REQUIRED WORK
The line containing "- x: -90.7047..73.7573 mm" marks the end: output every line of the data up to it, and that line too, exactly as written.

:::::

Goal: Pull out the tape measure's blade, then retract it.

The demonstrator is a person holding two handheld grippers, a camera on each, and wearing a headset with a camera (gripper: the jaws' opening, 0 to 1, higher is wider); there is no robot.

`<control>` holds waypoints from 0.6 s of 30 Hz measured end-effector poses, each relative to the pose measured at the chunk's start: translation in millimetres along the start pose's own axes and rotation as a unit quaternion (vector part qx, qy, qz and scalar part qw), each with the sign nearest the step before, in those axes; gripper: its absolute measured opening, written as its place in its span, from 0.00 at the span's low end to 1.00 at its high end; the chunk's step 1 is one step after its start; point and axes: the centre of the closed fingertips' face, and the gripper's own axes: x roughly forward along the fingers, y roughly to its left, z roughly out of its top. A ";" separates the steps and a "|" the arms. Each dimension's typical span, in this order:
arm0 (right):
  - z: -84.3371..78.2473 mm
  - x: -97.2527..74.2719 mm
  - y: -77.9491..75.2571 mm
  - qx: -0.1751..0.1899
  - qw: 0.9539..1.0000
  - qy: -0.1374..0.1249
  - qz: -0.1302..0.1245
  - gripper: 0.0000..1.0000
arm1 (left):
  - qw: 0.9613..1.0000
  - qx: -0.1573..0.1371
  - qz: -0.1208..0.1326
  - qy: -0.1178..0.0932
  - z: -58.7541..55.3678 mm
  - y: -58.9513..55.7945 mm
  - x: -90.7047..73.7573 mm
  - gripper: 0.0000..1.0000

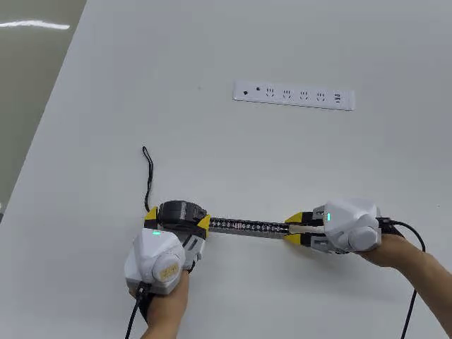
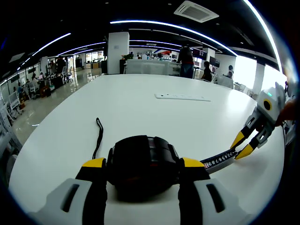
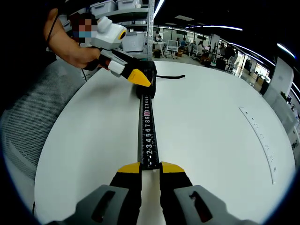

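The left hand-held gripper (image 1: 176, 218) points away from the person, its jaws closed on the case (image 2: 142, 161) from both sides; the left hand (image 1: 167, 305) grips its rear from below; the right hand-held gripper (image 1: 292, 228) points leftward at the other, its jaws nearly together and pinching the blade (image 3: 148, 131) at its end; the right hand (image 1: 387, 248) holds it, with the forearm (image 1: 431, 282) coming in from the lower right.

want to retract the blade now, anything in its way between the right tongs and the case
Nothing visible: the blade lies straight on the table from the right tongs to the case in the left tongs.
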 end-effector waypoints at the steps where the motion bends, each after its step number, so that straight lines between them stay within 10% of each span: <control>1: 0.4 0.3 0.2 0.000 1.000 0.000 0.000 0.12 | 1.000 0.001 0.000 0.000 0.0 -0.2 0.0 0.58; 18: 16.4 10.0 2.2 -0.002 1.000 -0.009 0.004 0.12 | 1.000 0.003 0.001 0.000 -0.1 0.5 -0.3 0.58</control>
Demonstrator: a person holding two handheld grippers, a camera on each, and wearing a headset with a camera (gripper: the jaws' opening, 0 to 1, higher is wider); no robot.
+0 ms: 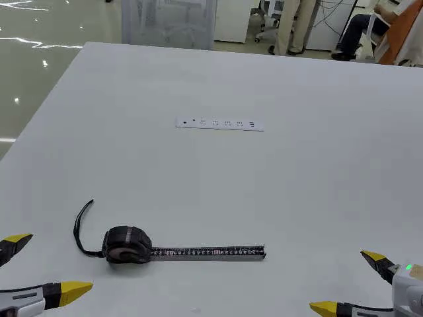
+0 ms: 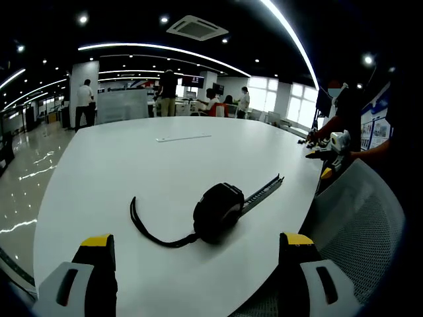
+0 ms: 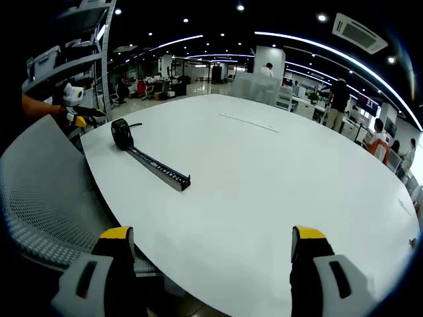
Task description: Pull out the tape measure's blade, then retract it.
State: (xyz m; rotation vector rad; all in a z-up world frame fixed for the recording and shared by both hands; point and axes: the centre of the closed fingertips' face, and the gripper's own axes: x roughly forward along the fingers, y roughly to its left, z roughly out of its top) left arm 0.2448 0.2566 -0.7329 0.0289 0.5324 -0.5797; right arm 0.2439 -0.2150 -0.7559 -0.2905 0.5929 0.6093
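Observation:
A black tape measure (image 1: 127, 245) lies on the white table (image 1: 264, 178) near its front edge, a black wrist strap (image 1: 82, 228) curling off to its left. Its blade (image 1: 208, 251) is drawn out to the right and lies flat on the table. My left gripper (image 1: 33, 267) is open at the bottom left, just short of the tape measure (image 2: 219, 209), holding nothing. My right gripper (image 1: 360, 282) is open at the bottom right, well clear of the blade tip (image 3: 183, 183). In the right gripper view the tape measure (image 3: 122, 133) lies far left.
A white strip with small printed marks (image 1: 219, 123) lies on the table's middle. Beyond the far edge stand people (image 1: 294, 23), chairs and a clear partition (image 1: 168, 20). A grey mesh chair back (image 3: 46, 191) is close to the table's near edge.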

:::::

ANSWER TO THIS PROBLEM
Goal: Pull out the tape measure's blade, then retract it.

The demonstrator is a person holding two handheld grippers, a camera on each, and wearing a headset with a camera (gripper: the jaws' opening, 0 to 1, higher is wider); there is no robot.

`<control>` holds waypoints from 0.6 s of 30 Hz measured end-effector poses, each relative to the pose measured at the chunk's start: translation in millimetres along the start pose's own axes and rotation as a unit quaternion (vector part qx, qy, qz and scalar part qw), each with the sign nearest the step before, in those axes; gripper: its absolute measured opening, written as its place in its span, from 0.00 at the span's low end to 1.00 at its high end; the chunk's step 1 is one step after its start; point and axes: the centre of the closed fingertips' face, and the gripper's own axes: x roughly forward along the fingers, y roughly to its left, z roughly out of its top. A ";" separates the steps and a "|" the arms. Each dimension's typical span, in this order:
arm0 (right):
  - z: -84.3371..78.2473 mm
  - x: -97.2527..74.2719 mm
  - y: -77.9491..75.2571 mm
  - qx: -0.1751..0.1899
  - qw: 0.9539..1.0000
  - qy: -0.1374..0.1249
  - qz: -0.1302..0.1245
  - gripper: 0.0000..1.0000
arm1 (left):
  - qw: 0.9613..1.0000
  - qx: -0.1573..0.1371
  - qz: -0.1208..0.1326
  - qy: -0.1178..0.0932
  - z: -58.7541..55.3678 mm
  - y: -58.9513..55.7945 mm
  - x: -90.7047..73.7573 mm

This output has come to an end.